とはいえ、「騙されやすい」「信じやすい」性質、言い換えれば「虚構を信じることができる能力」こそが、
実は人類だけが持つ最高の特質のひとつである…というのが悩ましいところでもあります。
地球には、現在1種類の人類しかいません。言わずと知れた、私たちホモ・サピエンスです。
しかし、かつて地球上に現れた人類は、ホモ・サピエンスだけではありませんでした。
他の生物と同様に、人類の進化の道筋は1本ではなく、さながら天に向かって成長する樹木のように、
いくつもの枝別れをし、さまざまな形態的特徴をもつ人類が誕生しました。
アウストラロピティクス、北京原人、ネアンデルタール人、ホモ・エレクトス、ホモ・フローレス…etc.
そして、あるものは途絶え、あるものは子孫を残しました。最後まで生き残ったのが、私たちサピエンスです。
かつて、たくさんの種類の人類が存在した地球上で、何故私たちだけが生き残ったのでしょうか?
たとえば、頑強な骨格・筋肉と優れた運動能力を持っていたネアンデルタール人とホモ・サピエンスが1対1で戦えば、
ホモ・サピエンスには全く勝ち目が無かっただろうと言われています。
そのように、相対的には特に身体的能力が抜きんでたわけではなかった我々の祖先の脳に、およそ7万年前、
“認知革命”が起きました。
何故かサピエンスには、「実在しないものを信じる能力」が身についたのです。
認知革命の始まりは、噂話をして、それを信じるようになったことです。
つまり、「あそこのあいつはめちゃくちゃ強いぞ」とか「あいつとあいつは仲が悪いらしい」と言った具合です。
他の人類種は、サピエンスのように噂話を信じない(そもそも噂話もしなかったのかもしれない)ので、
自分の目で見たものしか信用しません。つまり、全員が親しく知っている集団しか作れません。
そういう集団は、最大でも50人程度にしかならないと言われています。
一方、サピエンスの場合は、「あの人すごいらしいよ」、「あの人の言うとおりにすればネアンデルタール人にも勝てるよ」
などと言われれば信じることができるので、その話を共有するだけで、見知らぬ者同士でも協力し合うことができました。

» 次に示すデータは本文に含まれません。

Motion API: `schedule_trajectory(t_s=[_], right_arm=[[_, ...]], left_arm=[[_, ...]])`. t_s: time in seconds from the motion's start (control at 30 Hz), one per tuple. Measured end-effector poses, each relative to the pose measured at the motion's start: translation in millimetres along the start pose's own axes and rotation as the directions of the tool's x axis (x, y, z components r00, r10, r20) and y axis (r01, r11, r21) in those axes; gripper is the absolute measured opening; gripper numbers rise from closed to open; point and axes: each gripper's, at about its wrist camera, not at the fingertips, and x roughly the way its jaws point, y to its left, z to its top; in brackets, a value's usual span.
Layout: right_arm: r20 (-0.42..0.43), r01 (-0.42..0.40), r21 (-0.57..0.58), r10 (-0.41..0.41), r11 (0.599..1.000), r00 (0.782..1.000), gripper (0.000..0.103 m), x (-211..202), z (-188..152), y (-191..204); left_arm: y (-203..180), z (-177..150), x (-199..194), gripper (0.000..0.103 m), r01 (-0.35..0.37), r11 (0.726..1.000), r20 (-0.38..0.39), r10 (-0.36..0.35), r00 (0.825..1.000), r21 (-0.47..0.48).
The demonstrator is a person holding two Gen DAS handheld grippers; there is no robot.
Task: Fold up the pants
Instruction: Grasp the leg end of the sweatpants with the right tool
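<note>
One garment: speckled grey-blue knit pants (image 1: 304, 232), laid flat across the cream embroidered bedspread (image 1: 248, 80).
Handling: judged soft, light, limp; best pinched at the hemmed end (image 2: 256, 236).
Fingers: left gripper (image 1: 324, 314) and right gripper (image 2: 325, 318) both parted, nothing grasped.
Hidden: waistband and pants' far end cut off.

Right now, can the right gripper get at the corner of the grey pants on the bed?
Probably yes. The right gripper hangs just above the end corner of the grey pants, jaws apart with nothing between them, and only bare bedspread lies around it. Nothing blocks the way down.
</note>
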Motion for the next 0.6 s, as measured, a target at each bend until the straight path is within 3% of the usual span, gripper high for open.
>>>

そのおかげでサピエンスは、当時でも最大150人規模の集団が作れたそうです。
こうして、近隣の他の集団や、遠く離れた場所にある集団とも団結できるようになったサピエンスは、
大集団でネアンデルタール人を襲い始め、ついには滅ぼしてしまったのです。
その“認知革命”以降は、言わずもがな、国家、貨幣、宗教という、人類史最強の「虚構」が世界を構築し続け、
都合が良いと集団が認識すれば、時には真逆にも価値観を変えながら(フィクションは実在するものでないので、
その時の権力者やリーダーが新しいフィクションを柔軟に作りだすことができる)、歴史は今に続いています。
フランス革命が起きたり、明治新政府ができたりしたのは、フィクションが切り替わって、多くの人がそれに賛同した
(新しいフィクションを信じた)ということに他なりません。